- PROBLEM STATEMENT: Work through the data below line by line and say how many lines hold "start"; give only the number.

- DATASET SECTION:
----------
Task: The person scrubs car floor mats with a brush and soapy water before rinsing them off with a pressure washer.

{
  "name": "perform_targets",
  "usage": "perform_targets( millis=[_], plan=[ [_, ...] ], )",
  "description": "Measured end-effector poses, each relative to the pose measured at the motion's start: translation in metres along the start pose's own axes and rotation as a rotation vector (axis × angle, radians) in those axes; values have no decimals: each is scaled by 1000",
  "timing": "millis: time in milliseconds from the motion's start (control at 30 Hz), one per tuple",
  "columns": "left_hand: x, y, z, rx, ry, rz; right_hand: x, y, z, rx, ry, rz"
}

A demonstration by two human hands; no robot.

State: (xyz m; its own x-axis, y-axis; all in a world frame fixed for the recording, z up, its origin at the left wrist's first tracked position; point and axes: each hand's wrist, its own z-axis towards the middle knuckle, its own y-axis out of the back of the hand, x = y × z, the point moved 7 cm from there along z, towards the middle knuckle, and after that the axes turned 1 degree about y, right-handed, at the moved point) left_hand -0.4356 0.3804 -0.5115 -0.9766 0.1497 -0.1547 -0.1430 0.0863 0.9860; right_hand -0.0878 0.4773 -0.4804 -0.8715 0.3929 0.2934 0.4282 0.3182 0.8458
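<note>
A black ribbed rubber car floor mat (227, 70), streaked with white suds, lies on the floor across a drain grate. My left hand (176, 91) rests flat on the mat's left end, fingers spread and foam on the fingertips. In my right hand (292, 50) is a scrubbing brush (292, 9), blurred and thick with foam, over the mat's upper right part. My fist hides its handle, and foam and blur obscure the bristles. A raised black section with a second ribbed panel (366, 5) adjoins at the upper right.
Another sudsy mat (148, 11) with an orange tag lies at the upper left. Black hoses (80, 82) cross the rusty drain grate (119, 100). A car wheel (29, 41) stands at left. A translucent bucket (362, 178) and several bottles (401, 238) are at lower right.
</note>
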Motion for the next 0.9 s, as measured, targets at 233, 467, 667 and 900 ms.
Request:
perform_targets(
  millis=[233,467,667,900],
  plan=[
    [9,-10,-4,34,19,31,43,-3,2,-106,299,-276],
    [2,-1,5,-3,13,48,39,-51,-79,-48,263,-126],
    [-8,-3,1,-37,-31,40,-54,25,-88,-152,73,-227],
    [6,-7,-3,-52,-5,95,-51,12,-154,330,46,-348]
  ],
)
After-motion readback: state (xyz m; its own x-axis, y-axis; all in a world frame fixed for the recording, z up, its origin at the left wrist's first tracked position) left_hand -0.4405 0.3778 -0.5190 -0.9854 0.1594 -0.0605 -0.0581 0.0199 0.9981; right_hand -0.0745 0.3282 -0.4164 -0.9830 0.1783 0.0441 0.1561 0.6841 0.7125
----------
- YOUR SOLUTION: 2